When building an inverted index, word segmentation is needed too.
This is not very challenging for English and other abc-based languages, because most of the time, the words are well isolated from each other by the space.
For example, the sentence “I love the smell of napalm in the morning” from Apocalypse Now can be easily segmented into I / love / the / smell / of / napalm / in / the / morning .
But when it comes to a language that belongs to a different system, like Chinese, the issue of word segmentation can be killing, because there is no space in the Chinese language, and all the characters and words stand closely together.
A little about the Chinese language:
1. Unlike English, in which words are the smallest particles, in Chinese, the most basic grammatical particle is characters;
2. Characters form words, and words form phrases, and words and phrases form sentences;
3. Most Chinese words contain 1, 2 or 3 characters. And in a Chinese word, for example, a 2-character word, it is very common to see that each character can be used as an independent word too.
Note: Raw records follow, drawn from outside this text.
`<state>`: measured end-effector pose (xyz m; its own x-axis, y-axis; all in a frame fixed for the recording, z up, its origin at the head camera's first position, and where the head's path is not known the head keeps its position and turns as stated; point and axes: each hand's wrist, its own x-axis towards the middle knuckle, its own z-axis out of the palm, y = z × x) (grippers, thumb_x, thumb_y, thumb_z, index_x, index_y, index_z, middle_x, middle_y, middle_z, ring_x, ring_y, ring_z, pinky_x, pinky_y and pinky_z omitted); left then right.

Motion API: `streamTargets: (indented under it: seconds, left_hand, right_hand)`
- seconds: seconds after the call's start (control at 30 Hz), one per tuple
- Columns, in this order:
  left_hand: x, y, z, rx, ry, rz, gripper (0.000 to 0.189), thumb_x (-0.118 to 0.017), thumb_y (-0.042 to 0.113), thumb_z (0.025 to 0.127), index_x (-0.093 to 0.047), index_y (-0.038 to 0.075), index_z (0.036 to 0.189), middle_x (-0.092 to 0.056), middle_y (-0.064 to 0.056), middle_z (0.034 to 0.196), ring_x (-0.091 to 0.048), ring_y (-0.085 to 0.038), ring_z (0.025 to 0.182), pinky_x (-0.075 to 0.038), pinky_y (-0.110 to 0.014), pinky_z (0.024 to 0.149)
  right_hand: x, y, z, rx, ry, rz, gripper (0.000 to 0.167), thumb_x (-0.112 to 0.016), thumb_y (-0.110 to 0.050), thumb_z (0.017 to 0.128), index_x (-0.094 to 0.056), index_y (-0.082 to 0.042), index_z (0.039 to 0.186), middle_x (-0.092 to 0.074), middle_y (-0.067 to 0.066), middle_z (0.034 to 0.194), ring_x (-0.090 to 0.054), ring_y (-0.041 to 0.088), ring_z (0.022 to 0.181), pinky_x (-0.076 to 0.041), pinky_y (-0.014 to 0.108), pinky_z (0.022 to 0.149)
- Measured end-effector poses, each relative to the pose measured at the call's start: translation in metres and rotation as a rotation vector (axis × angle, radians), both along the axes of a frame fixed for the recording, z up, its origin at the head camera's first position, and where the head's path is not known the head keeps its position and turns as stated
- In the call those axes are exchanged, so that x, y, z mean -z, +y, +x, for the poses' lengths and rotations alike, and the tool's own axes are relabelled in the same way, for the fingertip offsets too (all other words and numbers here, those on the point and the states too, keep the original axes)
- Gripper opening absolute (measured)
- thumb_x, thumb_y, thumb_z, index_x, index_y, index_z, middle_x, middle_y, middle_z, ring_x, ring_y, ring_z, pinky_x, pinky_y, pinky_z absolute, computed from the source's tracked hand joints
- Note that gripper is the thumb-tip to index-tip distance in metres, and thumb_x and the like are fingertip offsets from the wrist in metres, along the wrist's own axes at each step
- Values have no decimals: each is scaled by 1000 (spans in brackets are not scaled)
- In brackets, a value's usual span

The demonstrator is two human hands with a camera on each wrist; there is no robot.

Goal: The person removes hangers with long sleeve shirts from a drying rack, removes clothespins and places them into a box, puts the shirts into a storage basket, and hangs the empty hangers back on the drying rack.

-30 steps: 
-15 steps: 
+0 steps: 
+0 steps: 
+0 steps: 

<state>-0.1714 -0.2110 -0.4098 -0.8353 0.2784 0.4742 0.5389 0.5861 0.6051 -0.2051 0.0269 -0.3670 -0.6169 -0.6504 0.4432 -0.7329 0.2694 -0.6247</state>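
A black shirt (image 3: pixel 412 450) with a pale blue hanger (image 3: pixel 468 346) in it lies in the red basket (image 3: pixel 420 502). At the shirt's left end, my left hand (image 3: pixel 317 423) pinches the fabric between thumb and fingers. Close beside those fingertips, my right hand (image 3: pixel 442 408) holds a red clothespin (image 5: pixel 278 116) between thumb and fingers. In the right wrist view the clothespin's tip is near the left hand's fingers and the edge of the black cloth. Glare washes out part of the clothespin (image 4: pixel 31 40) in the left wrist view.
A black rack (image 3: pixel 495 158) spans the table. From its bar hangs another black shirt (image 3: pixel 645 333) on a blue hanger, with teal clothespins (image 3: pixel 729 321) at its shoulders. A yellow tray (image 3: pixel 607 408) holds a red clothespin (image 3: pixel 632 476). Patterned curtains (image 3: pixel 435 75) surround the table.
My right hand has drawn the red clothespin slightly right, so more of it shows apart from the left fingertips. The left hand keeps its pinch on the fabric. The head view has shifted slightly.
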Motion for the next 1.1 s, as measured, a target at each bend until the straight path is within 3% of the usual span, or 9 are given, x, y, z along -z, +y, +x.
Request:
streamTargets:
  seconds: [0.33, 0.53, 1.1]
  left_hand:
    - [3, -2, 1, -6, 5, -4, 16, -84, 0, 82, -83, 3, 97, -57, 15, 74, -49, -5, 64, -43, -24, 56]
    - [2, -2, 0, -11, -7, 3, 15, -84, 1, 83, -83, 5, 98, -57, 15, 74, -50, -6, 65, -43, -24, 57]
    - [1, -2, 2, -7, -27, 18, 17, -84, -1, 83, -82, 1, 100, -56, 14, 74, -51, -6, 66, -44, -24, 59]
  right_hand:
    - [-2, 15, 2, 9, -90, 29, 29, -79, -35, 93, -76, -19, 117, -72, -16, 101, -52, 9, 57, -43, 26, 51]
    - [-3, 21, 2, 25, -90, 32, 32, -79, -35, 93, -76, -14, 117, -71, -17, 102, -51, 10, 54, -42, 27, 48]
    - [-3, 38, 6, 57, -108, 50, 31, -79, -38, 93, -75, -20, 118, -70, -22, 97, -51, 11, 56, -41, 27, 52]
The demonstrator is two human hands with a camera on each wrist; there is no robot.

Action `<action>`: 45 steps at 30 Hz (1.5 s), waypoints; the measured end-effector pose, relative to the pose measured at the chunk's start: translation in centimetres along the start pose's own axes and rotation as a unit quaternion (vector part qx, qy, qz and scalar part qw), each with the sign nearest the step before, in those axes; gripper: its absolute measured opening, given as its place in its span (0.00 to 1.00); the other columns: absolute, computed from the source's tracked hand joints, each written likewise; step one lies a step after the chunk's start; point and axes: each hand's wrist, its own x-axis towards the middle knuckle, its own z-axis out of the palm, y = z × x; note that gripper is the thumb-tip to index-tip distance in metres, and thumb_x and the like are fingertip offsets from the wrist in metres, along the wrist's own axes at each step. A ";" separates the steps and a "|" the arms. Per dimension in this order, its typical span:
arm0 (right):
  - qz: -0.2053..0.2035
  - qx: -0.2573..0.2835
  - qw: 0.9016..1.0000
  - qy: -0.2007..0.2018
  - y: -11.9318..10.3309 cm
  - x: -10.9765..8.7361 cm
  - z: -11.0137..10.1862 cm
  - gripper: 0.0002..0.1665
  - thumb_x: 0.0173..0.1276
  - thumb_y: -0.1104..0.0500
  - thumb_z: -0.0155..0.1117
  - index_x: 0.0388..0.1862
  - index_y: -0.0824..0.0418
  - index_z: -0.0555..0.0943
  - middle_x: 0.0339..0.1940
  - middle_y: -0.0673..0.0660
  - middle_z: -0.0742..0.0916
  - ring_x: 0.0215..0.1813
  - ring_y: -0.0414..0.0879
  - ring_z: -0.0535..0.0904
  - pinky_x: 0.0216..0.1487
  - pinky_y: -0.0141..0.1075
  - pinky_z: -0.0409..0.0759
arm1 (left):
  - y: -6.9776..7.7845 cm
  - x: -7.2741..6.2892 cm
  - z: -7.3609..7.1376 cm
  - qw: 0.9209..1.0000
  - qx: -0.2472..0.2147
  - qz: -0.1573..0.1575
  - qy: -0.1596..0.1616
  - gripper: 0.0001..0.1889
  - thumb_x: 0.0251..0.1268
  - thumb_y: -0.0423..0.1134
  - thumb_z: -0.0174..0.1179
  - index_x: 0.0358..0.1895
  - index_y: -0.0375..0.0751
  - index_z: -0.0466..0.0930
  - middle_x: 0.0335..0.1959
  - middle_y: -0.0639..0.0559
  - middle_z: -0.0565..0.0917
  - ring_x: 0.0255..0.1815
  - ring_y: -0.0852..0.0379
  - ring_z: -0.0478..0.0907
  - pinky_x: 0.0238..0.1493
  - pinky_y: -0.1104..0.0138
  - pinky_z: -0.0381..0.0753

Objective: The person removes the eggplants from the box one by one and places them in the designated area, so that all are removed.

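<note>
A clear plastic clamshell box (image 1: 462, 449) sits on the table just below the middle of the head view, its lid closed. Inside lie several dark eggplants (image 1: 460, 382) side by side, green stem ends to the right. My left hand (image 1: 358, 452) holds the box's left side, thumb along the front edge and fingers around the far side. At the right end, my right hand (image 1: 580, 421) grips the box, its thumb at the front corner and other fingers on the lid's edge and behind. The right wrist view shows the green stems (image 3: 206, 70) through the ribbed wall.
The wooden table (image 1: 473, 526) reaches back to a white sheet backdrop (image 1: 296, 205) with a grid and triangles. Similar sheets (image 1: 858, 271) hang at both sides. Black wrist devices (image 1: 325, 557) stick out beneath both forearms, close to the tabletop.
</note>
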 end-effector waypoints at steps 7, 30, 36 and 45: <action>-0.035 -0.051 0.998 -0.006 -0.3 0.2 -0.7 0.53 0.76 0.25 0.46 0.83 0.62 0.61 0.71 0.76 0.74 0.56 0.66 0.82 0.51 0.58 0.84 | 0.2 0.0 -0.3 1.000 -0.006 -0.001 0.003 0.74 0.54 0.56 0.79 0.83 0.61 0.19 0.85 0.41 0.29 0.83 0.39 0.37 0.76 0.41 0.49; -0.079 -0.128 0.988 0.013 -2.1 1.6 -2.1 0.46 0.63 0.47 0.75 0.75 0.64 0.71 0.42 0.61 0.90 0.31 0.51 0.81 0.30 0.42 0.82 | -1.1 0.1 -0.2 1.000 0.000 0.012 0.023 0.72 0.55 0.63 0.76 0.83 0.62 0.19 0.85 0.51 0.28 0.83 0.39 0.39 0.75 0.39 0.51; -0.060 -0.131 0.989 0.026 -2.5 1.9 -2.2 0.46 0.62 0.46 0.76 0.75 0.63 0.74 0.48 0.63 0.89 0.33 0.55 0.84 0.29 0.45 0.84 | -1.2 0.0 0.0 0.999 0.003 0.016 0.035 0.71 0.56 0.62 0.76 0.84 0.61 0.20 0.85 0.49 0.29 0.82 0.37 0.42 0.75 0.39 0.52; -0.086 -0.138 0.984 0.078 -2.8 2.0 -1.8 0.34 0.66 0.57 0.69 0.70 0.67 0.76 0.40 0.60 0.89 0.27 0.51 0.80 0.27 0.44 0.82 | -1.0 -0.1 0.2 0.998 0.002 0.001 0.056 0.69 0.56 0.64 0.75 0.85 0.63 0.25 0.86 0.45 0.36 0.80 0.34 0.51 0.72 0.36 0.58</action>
All this results into a more complex situation for Chinese word segmentation.
1. String Matching Based Word Segmentation:
In this method, a sentence is divided based on the terms included in a predifined lexicon. If a string matches a term in the lexicon, then it is a successful match and the string is recognized as a word.
String matching based word segmentation can be categorized into:
- By scan directions: obverse matching and reverse matching;
- By string length: maximum matching and minimum matching;
Some common matching methods:
- Maximum obverse matching (from left to right)
- Maximum reverse matching (from right to left)
- Minimum word count matching (minimize the word number of a sentence)
- Maximum bi-direction method (scan from both sides of a sentence)
There is also an improved method called breakpoint filter – based on statistics, a machine first finds the Chinese characters that have very high probability of being used as a single-character word within a sentence, as breakpoints.
2. Semantic Understanding Based Word Segmentation:
This method works the same way as popular English semantic algorithms.
However, due to complexity of the Chinese language, so far this method is still in experiment stage.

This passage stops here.